Skin Graft And Flaps (Compromized)

Skin Graft And Flaps, hyperbaric oxygen therapy

A skin graft is a transplanted tissue without its blood supply which is transferred during skin grafting surgery, a type of surgical grafting where transplantation of skin is performed.

A graft consists of a section of skin including epidermis and dermis of variable thickness that has been completely separated from its blood supply and transplanted to a recipient bed.

Reconstructing complex wounds is accomplished by shifting or transferring tissues to the wound from a different part of the body.

The area from where the skin is borrowed is called the donor site.

Skin Grafts Categories

There are two general categories of grafts in regards to a thickness: full thickness and partial thickness grafts. A full thickness grafts contains the dermis and the epidermis. A partial thickness skin graft includes the epidermis and only a small portion of the dermis. The split thickness skin grafts range from 1/1,200 to 1/2,000 of an inch in depth. Thicker grafts are less prone to wound contracture. In general, full thickness grafts are used in places where less wound contraction is desired, such as the face.


Skin Graft Donor Site - Hyperbaric Oxygen Therapy, Skin Burns
Photo courtesy of "Burned Leg"

Skin Graft Survival

Skin grafts survive as oxygen and nutrients diffuse into them from the underlying wound bed. Long-term survival depends on a new blood supply forming from the wound to the graft. When the wound bed does not have enough oxygen supplied to it, the skin graft will at least partially fail.
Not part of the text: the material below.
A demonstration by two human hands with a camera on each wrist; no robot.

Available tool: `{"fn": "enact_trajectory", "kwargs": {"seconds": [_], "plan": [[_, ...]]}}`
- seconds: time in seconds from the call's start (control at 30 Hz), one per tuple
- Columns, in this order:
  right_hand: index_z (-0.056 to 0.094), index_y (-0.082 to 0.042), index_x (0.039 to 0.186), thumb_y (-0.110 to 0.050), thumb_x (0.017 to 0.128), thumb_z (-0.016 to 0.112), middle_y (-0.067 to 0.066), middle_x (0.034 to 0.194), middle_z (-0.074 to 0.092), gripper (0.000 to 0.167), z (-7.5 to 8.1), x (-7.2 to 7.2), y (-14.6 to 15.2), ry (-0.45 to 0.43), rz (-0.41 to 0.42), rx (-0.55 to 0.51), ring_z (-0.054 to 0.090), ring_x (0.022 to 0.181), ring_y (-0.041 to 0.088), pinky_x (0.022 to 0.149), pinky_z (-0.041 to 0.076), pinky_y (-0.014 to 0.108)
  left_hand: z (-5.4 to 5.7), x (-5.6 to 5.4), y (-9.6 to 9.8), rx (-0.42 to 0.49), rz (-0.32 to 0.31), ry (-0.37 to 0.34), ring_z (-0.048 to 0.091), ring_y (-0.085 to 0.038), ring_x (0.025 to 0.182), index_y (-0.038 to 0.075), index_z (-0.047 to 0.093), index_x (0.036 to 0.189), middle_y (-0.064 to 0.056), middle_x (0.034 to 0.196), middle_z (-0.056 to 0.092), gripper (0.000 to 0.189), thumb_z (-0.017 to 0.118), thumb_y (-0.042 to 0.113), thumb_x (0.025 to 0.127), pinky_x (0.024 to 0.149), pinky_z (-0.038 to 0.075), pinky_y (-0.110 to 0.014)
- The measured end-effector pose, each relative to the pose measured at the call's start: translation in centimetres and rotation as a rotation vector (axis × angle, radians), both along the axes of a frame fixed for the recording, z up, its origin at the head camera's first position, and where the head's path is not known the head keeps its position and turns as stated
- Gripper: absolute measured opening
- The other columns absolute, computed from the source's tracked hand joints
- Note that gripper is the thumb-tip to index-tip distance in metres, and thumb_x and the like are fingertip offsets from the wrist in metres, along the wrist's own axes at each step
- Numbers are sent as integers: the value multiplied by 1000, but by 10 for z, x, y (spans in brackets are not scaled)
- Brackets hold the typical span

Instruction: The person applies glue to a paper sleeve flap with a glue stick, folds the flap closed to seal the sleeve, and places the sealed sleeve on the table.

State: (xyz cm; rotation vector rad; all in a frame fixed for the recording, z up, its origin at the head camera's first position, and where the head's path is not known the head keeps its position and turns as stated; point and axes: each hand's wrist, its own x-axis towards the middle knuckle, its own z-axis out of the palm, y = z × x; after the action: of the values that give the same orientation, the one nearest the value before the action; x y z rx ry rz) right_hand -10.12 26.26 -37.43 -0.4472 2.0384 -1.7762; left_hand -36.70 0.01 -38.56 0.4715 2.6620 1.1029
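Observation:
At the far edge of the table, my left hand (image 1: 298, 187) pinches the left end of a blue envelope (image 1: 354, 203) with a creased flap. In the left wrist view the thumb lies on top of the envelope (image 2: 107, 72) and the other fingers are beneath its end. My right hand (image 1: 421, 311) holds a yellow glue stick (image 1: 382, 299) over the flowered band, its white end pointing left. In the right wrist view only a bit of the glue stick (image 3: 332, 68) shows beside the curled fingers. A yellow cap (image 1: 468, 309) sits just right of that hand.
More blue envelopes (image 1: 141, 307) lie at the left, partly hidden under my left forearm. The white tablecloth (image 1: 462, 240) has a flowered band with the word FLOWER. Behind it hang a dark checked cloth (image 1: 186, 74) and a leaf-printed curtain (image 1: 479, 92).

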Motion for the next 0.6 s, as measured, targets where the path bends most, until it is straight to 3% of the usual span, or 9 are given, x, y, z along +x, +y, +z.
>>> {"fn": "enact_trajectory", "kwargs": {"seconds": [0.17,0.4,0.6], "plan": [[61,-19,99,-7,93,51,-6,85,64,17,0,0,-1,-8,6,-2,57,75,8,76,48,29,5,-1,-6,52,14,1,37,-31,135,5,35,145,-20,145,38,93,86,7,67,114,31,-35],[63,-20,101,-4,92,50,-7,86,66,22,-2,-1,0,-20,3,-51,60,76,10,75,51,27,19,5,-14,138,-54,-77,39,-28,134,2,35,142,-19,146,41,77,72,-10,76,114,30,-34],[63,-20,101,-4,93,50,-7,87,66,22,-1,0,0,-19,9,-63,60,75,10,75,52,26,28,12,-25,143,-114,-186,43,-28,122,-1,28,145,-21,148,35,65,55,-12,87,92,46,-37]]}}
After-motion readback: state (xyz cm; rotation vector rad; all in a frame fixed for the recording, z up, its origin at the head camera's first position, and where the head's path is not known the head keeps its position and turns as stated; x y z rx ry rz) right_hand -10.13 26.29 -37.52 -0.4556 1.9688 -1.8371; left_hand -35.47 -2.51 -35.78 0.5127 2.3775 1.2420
Common causes for this are previous radiation to the wound area, diabetes mellitus, and certain infections. In these situations, the availability of oxygen in the wound bed can be increased with hyperbaric oxygen therapy (HBO2) in preparation for skin grafting. Additionally, HBO2 can be used after skin grafting to increase the amount of the graft that will survive in these compromised settings.


Skin Grafts - Hyperbaric Oxygen Therapy, Skin Burns
Photo courtesy of Minimole

Once the graft has been harvested, it becomes separated from its blood supply and must revascularize to survive. The vascular bed is recreated in a three-step process: imbibition, inosculation, and revascularization. Imbibition occurs in the first 24 to 48 hours. During this phase, the nutrients diffuse from the underlying wound bed to extracellular fluid and into the capillaries of the graft.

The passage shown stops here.